In addition, China's subordinated bond market has developed very rapidly since 2009. After four trillion yuan investment plan, the loan scale has increased rapidly. Banks began to issue subordinated bonds on a large scale in order to replenish capital. This growth momentum has been sustained in 2010 and 2011. Does the increase of market capacity have any impact on the market restraint? It is worth studying. In addition, a large number of inter-bank subordinated bonds have been very serious in China. In 2009, China's banking regulatory authorities issued a request to deduct the subordinated bonds of other commercial banks held by banks after July 1, 2009 in full when accessory capital is taken into account. To monitor the risk of holding subordinated bonds. Does this move affect the restraint effect of the subordinated bond market in China?

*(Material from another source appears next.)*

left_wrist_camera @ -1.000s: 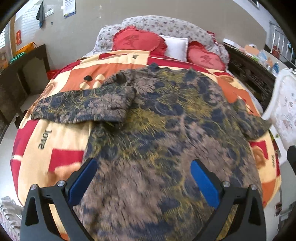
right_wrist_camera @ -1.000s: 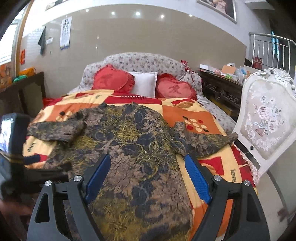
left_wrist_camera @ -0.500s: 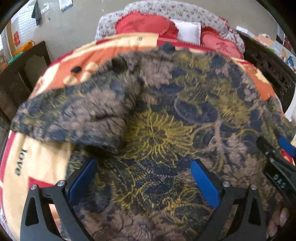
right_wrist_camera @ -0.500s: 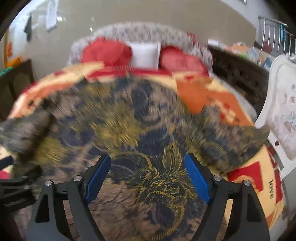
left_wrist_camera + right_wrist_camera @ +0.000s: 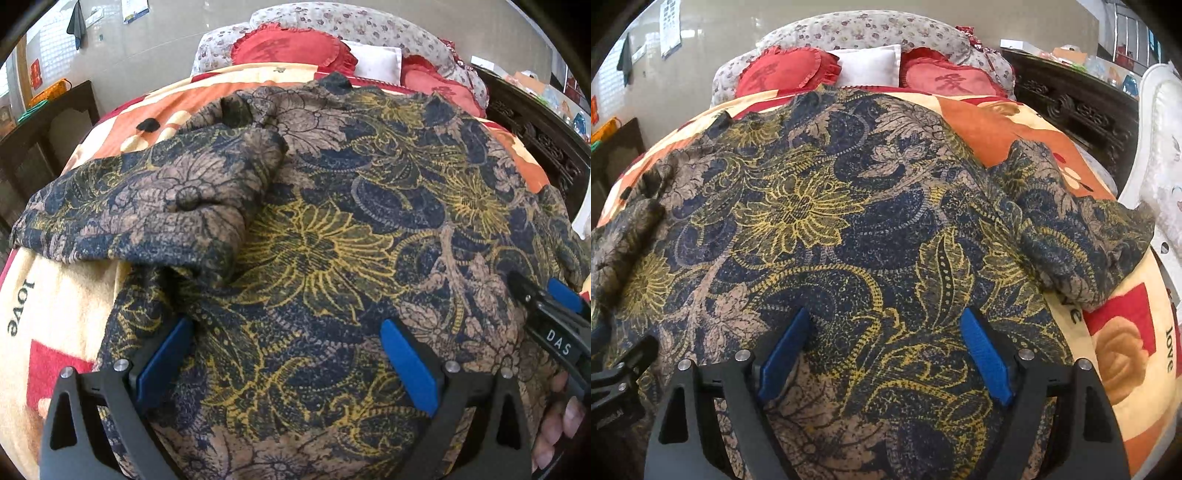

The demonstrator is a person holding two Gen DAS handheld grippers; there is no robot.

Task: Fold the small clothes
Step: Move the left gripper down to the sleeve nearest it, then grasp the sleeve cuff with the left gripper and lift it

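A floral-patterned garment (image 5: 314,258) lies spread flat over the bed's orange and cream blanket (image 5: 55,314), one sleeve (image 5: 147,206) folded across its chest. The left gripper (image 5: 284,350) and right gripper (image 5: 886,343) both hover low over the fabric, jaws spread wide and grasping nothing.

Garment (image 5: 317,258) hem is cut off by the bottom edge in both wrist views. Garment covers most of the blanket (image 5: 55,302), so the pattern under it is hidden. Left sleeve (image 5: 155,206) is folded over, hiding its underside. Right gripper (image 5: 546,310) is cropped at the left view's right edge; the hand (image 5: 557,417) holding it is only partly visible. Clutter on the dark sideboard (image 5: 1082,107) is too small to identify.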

The above two points show that the empirical study of this paper has certain significance. In addition, this paper also conducts a separate regression study on 66 secondary bonds issued after 2009.
Secondly, this paper classifies bond issuing banks from two dimensions of time sequence and banking category, analyzes bond issuing scale, bond issuing term, bond issuing spreads and issuing methods, and makes a comprehensive analysis of China's secondary bond market. In the part of descriptive statistics, this paper firstly classifies the samples in chronological order, analyzes the trend of the issuance of subordinated bonds each year, and explains the issuance situation and the proportion of different types of banks in each year; then classifies the whole sample according to the types of banks, and analyzes the trend of the issuance of subordinated bonds in chronological order. Tendency. Analysis of the scale, maturity, interest spread and issuing methods of bonds issued, summarizes the special features of bonds issued by state-owned banks, joint-stock banks and city commercial banks in China.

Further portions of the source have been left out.